De esta manera, los profesionales de primera línea en todo el país ya participan activamente en el monitoreo y diagnóstico de posibles casos, el tratamiento de animales susceptibles, la notificación a las autoridades estatales y federales y la educación de sus clientes.
“Los veterinarios son los expertos de confianza sobre el terreno que poseen los conocimientos médicos necesarios para limitar el sufrimiento animal y prevenir una mayor propagación de este parásito”, declaró Michael Q. Bailey, presidente de la AVMA.
“La AVMA se compromete a proporcionar a sus miembros los recursos y la orientación actualizados que necesitan para mantenerse alerta, proteger a los animales de sus clientes y combatir eficazmente el síndrome del intestino irritable”, aseveró.
En este sentido, desde la AVMA están trabajando junto con socios federales, estatales y de la industria para apoyar una respuesta coordinada.
Debido a que las larvas de NWS se alimentan agresivamente del tejido vivo de animales de sangre caliente, causando daños tisulares e infecciones potencialmente mortales, la detección temprana y la intervención veterinaria rápida son esenciales. Los veterinarios están trabajando con sus clientes y otras personas para proteger a los animales susceptibles, incluyendo ganado, caballos, animales de compañía y fauna silvestre, centrándose en varias áreas críticas.
Una de ellas es la identificación de animales de alto riesgo. En este sentido, se recomienda monitorear de cerca a los animales más vulnerables al síndrome del intestino irritable, incluidos aquellos que han parido recientemente, son recién nacidos, tienen heridas abiertas o se han sometido recientemente a procedimientos quirúrgicos o de manejo como el descornado o el marcado con hierro candente.

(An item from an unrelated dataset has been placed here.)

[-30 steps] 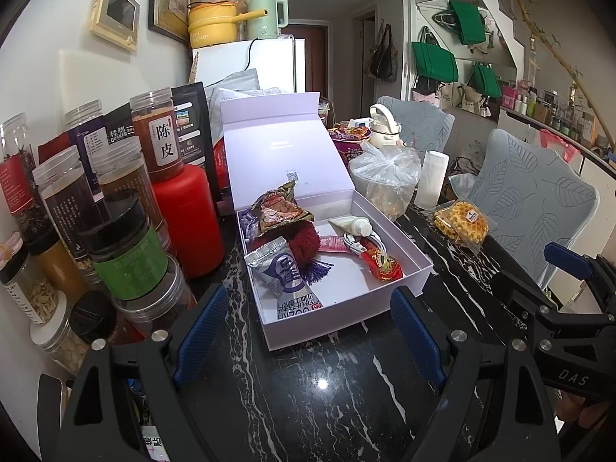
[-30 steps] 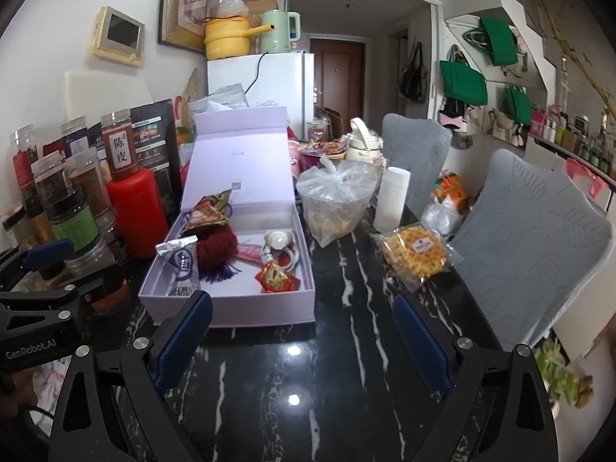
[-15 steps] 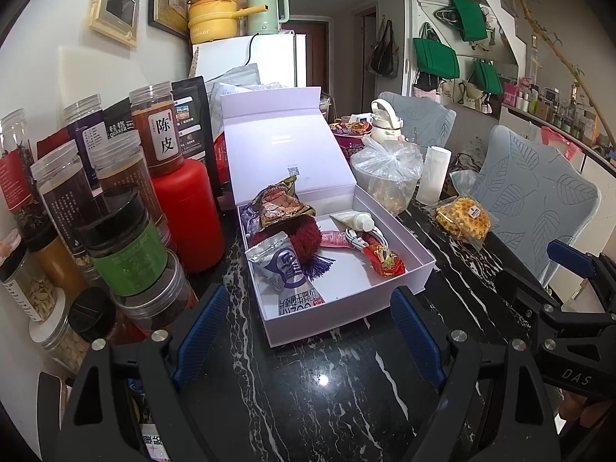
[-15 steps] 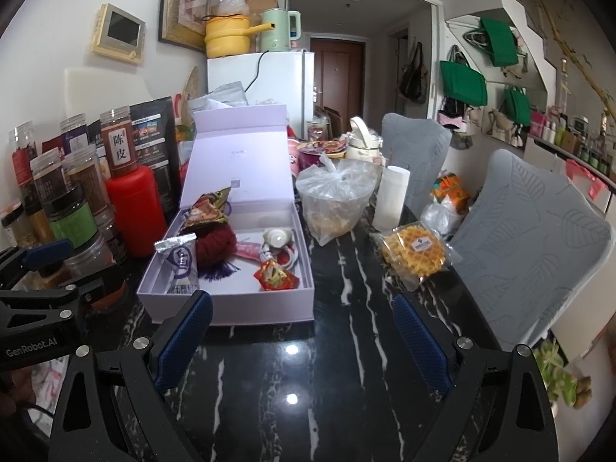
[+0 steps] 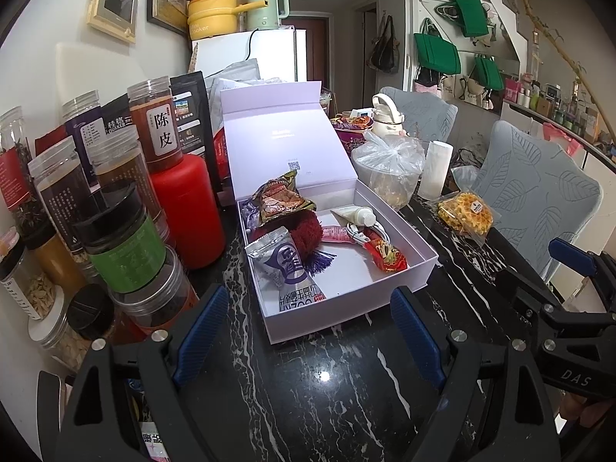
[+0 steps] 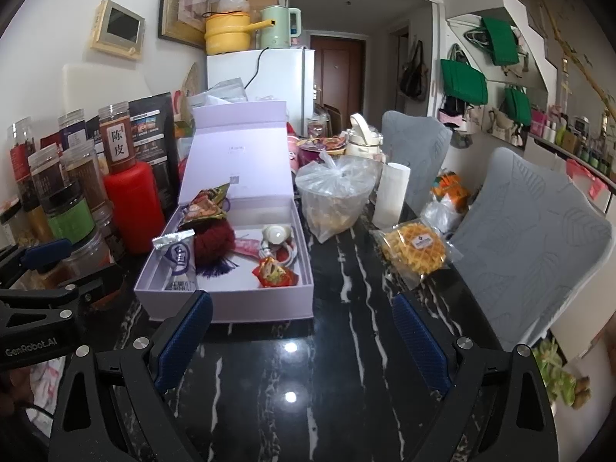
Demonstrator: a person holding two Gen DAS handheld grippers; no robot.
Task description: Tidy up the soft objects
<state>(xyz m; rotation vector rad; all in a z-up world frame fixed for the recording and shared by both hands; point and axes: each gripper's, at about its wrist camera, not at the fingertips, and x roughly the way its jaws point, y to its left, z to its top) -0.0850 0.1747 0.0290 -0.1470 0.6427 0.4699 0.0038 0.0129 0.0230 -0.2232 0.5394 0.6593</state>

Asimismo, es fundamental la evaluación de casos sospechosos. Esto implica evaluar activamente a los animales que presenten heridas, lesiones con secreción, olores fétidos, larvas visibles o daños tisulares inexplicables, especialmente a los animales que se encuentren en regiones afectadas o de alto riesgo, o que hayan sido trasladados recientemente desde ellas.
Otra de las áreas prioritarias es la recolección y el reporte de muestras, siguiendo los protocolos establecidos para la recolección de muestras y el reporte a través del funcionario estatal de salud animal y el veterinario a cargo del USDA APHIS VS del área.
Por último, los veterinarios desempeñan un papel clave en la orientación de las decisiones de tratamiento, garantizando que las intervenciones sigan las directrices oficiales; se basen en una práctica veterinaria sólida, en la selección y el uso adecuados de los productos veterinarios y en el estricto cumplimiento de los tiempos de espera cuando corresponda; y que la atención se preste dentro de una relación veterinario-cliente-paciente debidamente establecida.
Además de quienes brindan atención clínica directa, desde la AMVA recuerdan que muchos otros veterinarios desempeñan un papel fundamental en nuestra respuesta coordinada a esta amenaza para la salud animal.Entre ellos se incluyen funcionarios estatales y federales de sanidad animal que abordan políticas y gestión de emergencias, veterinarios de extensión, técnicos de diagnóstico de laboratorio veterinario, especialistas en vigilancia epidemiológica y epidemiología, investigadores, representantes de servicios profesionales veterinarios que apoyan a los veterinarios sobre el terreno con acceso a información sobre productos para la prevención y el tratamiento, veterinarios de salud pública y muchos más.